The records that follow must be transcribed exactly, each one in full.

======== DATA FOR THE TASK

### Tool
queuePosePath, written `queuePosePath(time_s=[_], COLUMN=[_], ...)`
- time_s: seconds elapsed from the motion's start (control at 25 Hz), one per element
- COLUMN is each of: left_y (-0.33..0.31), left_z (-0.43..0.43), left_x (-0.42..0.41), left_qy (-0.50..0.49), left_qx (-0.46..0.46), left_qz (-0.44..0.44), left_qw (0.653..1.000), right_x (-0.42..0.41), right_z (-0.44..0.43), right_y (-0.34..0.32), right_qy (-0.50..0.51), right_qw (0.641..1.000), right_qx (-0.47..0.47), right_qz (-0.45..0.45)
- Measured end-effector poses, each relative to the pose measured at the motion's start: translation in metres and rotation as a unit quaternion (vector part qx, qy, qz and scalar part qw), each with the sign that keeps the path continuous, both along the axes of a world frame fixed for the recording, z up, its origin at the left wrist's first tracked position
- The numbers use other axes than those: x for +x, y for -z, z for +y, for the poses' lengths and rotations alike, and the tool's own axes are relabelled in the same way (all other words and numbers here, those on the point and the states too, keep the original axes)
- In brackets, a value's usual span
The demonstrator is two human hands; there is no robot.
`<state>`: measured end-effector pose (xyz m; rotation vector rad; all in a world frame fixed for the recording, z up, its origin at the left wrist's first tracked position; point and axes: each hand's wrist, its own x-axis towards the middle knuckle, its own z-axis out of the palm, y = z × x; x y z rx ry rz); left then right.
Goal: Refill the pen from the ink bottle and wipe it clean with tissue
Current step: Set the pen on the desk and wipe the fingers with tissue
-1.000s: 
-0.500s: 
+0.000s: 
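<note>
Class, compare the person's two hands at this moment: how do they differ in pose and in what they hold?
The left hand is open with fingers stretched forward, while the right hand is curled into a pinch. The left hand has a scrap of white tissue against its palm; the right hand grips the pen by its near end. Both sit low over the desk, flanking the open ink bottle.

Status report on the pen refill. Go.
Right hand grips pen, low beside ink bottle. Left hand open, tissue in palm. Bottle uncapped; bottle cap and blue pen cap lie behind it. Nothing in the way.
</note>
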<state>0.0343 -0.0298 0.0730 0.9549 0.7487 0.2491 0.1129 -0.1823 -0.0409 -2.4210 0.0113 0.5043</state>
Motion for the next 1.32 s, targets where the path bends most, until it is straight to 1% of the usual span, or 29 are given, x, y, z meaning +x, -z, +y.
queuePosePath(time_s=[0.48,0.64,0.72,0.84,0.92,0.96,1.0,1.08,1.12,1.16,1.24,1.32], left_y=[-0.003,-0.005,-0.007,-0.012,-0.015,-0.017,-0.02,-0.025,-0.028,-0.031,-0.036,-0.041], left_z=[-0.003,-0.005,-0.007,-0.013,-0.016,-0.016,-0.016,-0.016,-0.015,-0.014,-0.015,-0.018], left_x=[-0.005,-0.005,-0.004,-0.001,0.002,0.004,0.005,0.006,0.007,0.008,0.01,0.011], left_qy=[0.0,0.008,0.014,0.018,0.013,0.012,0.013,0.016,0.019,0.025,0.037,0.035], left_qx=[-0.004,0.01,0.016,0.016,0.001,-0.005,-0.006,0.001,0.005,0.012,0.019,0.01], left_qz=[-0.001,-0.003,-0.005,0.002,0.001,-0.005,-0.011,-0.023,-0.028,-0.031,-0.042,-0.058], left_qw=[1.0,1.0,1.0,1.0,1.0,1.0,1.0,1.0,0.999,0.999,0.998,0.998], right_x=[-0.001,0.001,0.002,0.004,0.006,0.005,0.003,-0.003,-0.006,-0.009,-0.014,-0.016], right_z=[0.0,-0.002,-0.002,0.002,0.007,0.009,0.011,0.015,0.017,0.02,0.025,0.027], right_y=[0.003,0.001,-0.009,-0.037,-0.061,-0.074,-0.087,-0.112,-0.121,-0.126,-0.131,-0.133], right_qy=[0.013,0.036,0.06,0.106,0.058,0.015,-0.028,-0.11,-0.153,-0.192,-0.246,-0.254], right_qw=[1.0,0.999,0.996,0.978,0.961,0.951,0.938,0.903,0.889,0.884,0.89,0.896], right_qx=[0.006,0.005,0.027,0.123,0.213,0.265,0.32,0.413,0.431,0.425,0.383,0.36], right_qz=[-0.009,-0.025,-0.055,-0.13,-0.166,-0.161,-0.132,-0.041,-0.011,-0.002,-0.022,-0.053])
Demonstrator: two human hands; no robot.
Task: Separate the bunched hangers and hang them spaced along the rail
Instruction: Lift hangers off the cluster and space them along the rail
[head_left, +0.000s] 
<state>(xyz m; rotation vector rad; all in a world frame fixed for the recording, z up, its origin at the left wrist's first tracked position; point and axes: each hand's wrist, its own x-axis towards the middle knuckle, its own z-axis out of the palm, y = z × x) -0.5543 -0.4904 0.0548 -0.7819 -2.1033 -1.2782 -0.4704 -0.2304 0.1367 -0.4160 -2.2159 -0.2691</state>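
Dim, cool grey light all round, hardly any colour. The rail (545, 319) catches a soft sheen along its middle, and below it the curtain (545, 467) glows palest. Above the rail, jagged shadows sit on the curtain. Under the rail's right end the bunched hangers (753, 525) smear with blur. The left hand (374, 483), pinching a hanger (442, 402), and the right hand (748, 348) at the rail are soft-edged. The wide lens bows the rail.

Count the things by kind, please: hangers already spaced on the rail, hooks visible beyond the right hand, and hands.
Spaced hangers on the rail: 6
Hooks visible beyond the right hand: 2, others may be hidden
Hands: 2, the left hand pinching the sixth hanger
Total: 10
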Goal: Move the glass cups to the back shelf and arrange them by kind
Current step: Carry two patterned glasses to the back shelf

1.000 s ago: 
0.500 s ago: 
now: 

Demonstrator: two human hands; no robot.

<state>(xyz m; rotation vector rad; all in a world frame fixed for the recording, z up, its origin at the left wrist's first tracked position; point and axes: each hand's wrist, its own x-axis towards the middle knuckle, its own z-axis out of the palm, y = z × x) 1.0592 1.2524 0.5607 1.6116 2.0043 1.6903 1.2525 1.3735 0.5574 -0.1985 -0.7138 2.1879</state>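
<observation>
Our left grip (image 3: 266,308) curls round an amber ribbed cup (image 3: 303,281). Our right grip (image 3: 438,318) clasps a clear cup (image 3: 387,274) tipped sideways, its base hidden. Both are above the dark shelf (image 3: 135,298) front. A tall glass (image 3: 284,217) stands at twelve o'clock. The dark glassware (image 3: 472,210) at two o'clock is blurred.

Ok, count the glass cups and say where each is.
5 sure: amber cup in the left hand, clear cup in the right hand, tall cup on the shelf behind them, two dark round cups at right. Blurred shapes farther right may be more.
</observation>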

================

ANSWER SPACE
### Tool
queuePosePath, written `queuePosePath(time_s=[_], COLUMN=[_], ...)`
- time_s: seconds elapsed from the motion's start (control at 25 Hz), one per element
- COLUMN is each of: left_y (-0.33..0.31), left_z (-0.43..0.43), left_x (-0.42..0.41), left_qy (-0.50..0.49), left_qx (-0.46..0.46), left_qz (-0.44..0.44), left_qw (0.653..1.000), right_x (-0.42..0.41), right_z (-0.44..0.43), right_y (-0.34..0.32), right_qy (-0.50..0.51), right_qw (0.641..1.000), right_qx (-0.47..0.47), right_qz (-0.45..0.45)
- Measured end-effector poses, each relative to the pose measured at the motion's start: translation in metres and rotation as a unit quaternion (vector part qx, qy, qz and scalar part qw), each with the sign that keeps the path continuous, both along the axes of a world frame fixed for the recording, z up, its origin at the left wrist's first tracked position
- The numbers use other axes than those: x for +x, y for -z, z for +y, for the poses' lengths and rotations alike, and the tool's own axes are relabelled in the same way (all other words and numbers here, those on the point and the states too, keep the original axes)
- In brackets, a value's usual span
The demonstrator is two human hands; there is no robot.
`<state>`: measured end-effector pose (xyz m; rotation vector rad; all in a world frame fixed for the recording, z up, its origin at the left wrist's first tracked position; point and axes: each hand's wrist, its own x-axis towards the middle knuckle, its own z-axis out of the palm, y = z × x; x y z rx ry rz); left then right.
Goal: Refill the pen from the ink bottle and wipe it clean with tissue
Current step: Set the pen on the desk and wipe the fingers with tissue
-1.000s: 
-0.500s: 
+0.000s: 
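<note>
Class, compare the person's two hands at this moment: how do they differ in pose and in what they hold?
The left hand is open with fingers stretched forward, while the right hand is curled into a pinch. The left hand has a scrap of white tissue against its palm; the right hand grips the pen by its near end. Both sit low over the desk, flanking the open ink bottle.

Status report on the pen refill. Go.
Right hand grips pen, low beside ink bottle. Left hand open, tissue in palm. Bottle uncapped; bottle cap and blue pen cap lie behind it. Nothing in the way.
</note>
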<state>0.0343 -0.0298 0.0730 0.9549 0.7487 0.2491 0.1129 -0.1823 -0.0409 -2.4210 0.0113 0.5043</state>
Motion for the next 1.32 s, targets where the path bends most, until it is straight to 1% of the usual span, or 29 are given, x, y, z meaning +x, -z, +y.
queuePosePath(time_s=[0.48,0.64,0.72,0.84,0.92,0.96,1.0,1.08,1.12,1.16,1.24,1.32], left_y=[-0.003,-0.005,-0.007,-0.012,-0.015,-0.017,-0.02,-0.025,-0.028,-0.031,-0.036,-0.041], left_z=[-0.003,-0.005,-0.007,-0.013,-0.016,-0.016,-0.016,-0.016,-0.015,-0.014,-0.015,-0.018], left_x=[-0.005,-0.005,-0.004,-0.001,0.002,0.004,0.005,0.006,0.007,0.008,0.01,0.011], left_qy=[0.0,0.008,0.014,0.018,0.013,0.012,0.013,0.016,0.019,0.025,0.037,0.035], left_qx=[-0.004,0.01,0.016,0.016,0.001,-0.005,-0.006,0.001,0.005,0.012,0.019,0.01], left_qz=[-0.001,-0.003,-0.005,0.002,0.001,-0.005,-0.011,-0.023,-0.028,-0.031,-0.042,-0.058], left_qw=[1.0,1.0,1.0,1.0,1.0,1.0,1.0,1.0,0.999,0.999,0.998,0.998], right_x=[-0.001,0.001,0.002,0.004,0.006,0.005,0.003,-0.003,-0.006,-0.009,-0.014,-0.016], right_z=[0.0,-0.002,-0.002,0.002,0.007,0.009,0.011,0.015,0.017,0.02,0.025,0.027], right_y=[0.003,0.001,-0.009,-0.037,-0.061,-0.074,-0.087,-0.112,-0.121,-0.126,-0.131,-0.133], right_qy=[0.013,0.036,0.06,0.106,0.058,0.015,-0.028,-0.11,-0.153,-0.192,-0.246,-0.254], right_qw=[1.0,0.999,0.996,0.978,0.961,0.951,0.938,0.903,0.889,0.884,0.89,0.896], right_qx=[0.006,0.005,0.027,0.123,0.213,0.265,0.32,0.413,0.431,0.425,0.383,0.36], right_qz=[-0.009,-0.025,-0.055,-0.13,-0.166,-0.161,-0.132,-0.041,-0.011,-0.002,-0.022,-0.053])
Demonstrator: two human hands; no robot.
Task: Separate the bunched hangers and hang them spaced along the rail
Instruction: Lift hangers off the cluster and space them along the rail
[head_left, +0.000s] 
<state>(xyz m; rotation vector rad; all in a world frame fixed for the recording, z up, its origin at the left wrist's first tracked position; point and axes: each hand's wrist, its own x-axis towards the middle knuckle, its own z-axis out of the palm, y = z × x) -0.5543 -0.4904 0.0548 -0.7819 -2.1033 -1.2782 -0.4704 -0.2304 0.1367 -0.4160 -2.2159 -0.2691</state>
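Dim, cool grey light all round, hardly any colour. The rail (545, 319) catches a soft sheen along its middle, and below it the curtain (545, 467) glows palest. Above the rail, jagged shadows sit on the curtain. Under the rail's right end the bunched hangers (753, 525) smear with blur. The left hand (374, 483), pinching a hanger (442, 402), and the right hand (748, 348) at the rail are soft-edged. The wide lens bows the rail.

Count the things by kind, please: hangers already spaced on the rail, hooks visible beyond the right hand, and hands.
Spaced hangers on the rail: 6
Hooks visible beyond the right hand: 2, others may be hidden
Hands: 2, the left hand pinching the sixth hanger
Total: 10
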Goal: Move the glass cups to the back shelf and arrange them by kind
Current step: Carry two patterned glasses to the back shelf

1.000 s ago: 
0.500 s ago: 
now: 

Demonstrator: two human hands; no robot.

<state>(xyz m; rotation vector rad; all in a world frame fixed for the recording, z up, its origin at the left wrist's first tracked position; point and axes: each hand's wrist, its own x-axis towards the middle knuckle, its own z-axis out of the palm, y = z × x) 1.0592 1.2524 0.5607 1.6116 2.0043 1.6903 1.2525 1.3735 0.5574 -0.1985 -0.7138 2.1879</state>
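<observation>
Our left grip (image 3: 266,308) curls round an amber ribbed cup (image 3: 303,281). Our right grip (image 3: 438,318) clasps a clear cup (image 3: 387,274) tipped sideways, its base hidden. Both are above the dark shelf (image 3: 135,298) front. A tall glass (image 3: 284,217) stands at twelve o'clock. The dark glassware (image 3: 472,210) at two o'clock is blurred.

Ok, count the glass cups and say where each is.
5 sure: amber cup in the left hand, clear cup in the right hand, tall cup on the shelf behind them, two dark round cups at right. Blurred shapes farther right may be more.
</observation>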

The output is finished, and nothing else is needed.